TASK ITEM: Set down all of the entries exactly, leaving nothing out.

--- --- ---

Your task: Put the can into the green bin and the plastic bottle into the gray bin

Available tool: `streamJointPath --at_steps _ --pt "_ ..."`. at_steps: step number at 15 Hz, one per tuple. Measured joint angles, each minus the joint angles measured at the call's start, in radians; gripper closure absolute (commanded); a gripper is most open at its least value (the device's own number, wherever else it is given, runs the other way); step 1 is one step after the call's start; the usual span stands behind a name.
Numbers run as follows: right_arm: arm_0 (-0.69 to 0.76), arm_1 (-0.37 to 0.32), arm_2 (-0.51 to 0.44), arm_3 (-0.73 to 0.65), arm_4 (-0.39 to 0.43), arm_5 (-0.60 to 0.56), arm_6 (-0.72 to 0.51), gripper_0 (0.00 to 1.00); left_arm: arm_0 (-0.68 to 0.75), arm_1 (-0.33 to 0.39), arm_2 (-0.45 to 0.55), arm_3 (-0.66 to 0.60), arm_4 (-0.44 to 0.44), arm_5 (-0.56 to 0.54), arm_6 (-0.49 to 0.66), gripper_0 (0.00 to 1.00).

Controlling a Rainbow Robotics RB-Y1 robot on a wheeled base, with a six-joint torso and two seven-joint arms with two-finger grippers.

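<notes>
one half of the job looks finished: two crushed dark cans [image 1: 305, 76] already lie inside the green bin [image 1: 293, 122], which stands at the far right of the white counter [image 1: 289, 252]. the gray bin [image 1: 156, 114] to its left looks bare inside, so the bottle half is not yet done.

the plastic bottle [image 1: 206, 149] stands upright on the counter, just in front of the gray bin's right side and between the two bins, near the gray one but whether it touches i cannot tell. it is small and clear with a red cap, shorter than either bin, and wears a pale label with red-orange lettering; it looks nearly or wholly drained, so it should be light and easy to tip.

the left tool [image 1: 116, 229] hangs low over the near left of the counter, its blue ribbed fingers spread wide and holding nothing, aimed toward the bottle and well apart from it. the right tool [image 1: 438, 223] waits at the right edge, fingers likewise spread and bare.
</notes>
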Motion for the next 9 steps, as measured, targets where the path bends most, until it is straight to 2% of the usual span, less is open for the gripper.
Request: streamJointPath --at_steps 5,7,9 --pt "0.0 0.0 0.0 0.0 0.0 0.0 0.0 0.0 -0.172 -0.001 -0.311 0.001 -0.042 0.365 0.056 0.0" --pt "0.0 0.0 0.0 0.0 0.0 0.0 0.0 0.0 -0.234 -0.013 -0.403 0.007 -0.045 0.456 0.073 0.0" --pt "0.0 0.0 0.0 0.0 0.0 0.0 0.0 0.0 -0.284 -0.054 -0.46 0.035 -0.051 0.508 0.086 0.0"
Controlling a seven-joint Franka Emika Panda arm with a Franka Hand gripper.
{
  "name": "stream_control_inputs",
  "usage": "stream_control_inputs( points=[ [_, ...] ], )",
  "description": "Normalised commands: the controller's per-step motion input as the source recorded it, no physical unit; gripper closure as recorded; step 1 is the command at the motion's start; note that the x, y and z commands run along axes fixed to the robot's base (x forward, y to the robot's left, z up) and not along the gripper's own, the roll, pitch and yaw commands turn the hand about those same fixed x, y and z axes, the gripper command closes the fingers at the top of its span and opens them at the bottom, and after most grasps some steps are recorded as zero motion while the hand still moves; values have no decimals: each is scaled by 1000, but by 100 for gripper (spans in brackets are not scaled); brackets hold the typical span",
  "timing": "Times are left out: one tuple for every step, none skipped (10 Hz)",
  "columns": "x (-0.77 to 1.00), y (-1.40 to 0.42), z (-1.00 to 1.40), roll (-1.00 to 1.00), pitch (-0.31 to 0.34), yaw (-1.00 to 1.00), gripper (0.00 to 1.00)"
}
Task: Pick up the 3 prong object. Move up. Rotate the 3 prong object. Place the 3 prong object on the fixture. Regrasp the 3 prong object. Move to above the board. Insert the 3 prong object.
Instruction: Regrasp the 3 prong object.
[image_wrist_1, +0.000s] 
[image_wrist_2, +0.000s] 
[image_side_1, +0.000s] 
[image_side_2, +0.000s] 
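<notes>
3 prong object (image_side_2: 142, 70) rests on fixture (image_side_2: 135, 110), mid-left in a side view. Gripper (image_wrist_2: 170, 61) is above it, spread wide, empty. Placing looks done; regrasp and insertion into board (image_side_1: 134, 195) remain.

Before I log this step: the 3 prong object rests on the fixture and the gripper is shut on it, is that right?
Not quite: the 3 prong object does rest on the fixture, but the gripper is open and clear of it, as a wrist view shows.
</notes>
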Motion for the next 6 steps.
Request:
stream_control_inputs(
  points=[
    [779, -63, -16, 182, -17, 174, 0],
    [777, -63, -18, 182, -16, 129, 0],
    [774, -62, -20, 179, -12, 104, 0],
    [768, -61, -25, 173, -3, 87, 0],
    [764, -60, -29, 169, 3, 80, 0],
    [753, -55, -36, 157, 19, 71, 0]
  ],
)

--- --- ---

TASK OUTPUT:
Your task: Put the can into the green bin and the plastic bottle into the gray bin

Available tool: `streamJointPath --at_steps _ --pt "_ ..."`. at_steps: step number at 15 Hz, one per tuple. Measured joint angles, each minus the joint angles measured at the call's start, in radians; gripper closure absolute (commanded); a gripper is most open at its least value (the device's own number, wherever else it is given, runs the other way); step 1 is one step after the call's start; the usual span stands behind a name.
Numbers run as follows: right_arm: arm_0 (-0.69 to 0.76), arm_1 (-0.37 to 0.32), arm_2 (-0.51 to 0.44), arm_3 (-0.73 to 0.65), arm_4 (-0.39 to 0.43), arm_5 (-0.60 to 0.56), arm_6 (-0.72 to 0.51), gripper_0 (0.00 to 1.00); left_arm: arm_0 (-0.68 to 0.75), arm_1 (-0.33 to 0.39), arm_2 (-0.45 to 0.55), arm_3 (-0.66 to 0.60), arm_4 (-0.44 to 0.44), arm_5 (-0.56 to 0.54), arm_6 (-0.49 to 0.66), gripper_0 (0.00 to 1.00).

Controlling a Rainbow Robotics RB-Y1 robot on a wheeled base, with a six-joint torso and two seven-joint arms with two-finger grippers.

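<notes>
one half of the job looks finished: two crushed dark cans [image 1: 305, 76] already lie inside the green bin [image 1: 293, 122], which stands at the far right of the white counter [image 1: 289, 252]. the gray bin [image 1: 156, 114] to its left looks bare inside, so the bottle half is not yet done.

the plastic bottle [image 1: 206, 149] stands upright on the counter, just in front of the gray bin's right side and between the two bins, near the gray one but whether it touches i cannot tell. it is small and clear with a red cap, shorter than either bin, and wears a pale label with red-orange lettering; it looks nearly or wholly drained, so it should be light and easy to tip.

the left tool [image 1: 116, 229] hangs low over the near left of the counter, its blue ribbed fingers spread wide and holding nothing, aimed toward the bottle and well apart from it. the right tool [image 1: 438, 223] waits at the right edge, fingers likewise spread and bare.
</notes>
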Motion for the next 9 steps, as measured, targets where the path bends most, until it is straight to 2% of the usual span, less is open for the gripper.
Request: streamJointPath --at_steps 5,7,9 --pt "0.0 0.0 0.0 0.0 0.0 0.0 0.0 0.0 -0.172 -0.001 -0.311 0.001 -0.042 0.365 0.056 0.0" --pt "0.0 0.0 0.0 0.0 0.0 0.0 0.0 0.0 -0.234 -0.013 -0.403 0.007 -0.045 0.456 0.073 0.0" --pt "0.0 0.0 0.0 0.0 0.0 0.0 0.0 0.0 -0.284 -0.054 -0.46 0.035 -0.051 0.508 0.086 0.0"
Controlling a seven-joint Franka Emika Panda arm with a Franka Hand gripper.
{
  "name": "stream_control_inputs",
  "usage": "stream_control_inputs( points=[ [_, ...] ], )",
  "description": "Normalised commands: the controller's per-step motion input as the source recorded it, no physical unit; gripper closure as recorded; step 1 is the command at the motion's start; note that the x, y and z commands run along axes fixed to the robot's base (x forward, y to the robot's left, z up) and not along the gripper's own, the roll, pitch and yaw commands turn the hand about those same fixed x, y and z axes, the gripper command closes the fingers at the top of its span and opens them at the bottom, and after most grasps some steps are recorded as zero motion while the hand still moves; values have no decimals: each is scaled by 1000, but by 100 for gripper (spans in brackets are not scaled); brackets hold the typical span",
  "timing": "Times are left out: one tuple for every step, none skipped (10 Hz)",
  "columns": "x (-0.77 to 1.00), y (-1.40 to 0.42), z (-1.00 to 1.40), roll (-1.00 to 1.00), pitch (-0.31 to 0.34), yaw (-1.00 to 1.00), gripper (0.00 to 1.00)"
}
Task: Pick up the 3 prong object. Move up. Rotate the 3 prong object. Place the 3 prong object on the fixture. Regrasp the 3 prong object. Move to above the board. Insert the 3 prong object.
Instruction: Regrasp the 3 prong object.
[image_wrist_1, +0.000s] 
[image_wrist_2, +0.000s] 
[image_side_1, +0.000s] 
[image_side_2, +0.000s] 
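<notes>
3 prong object (image_side_2: 142, 70) rests on fixture (image_side_2: 135, 110), mid-left in a side view. Gripper (image_wrist_2: 170, 61) is above it, spread wide, empty. Placing looks done; regrasp and insertion into board (image_side_1: 134, 195) remain.

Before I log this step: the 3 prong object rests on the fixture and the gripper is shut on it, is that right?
Not quite: the 3 prong object does rest on the fixture, but the gripper is open and clear of it, as a wrist view shows.
</notes>
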Motion for the next 6 steps.
Request:
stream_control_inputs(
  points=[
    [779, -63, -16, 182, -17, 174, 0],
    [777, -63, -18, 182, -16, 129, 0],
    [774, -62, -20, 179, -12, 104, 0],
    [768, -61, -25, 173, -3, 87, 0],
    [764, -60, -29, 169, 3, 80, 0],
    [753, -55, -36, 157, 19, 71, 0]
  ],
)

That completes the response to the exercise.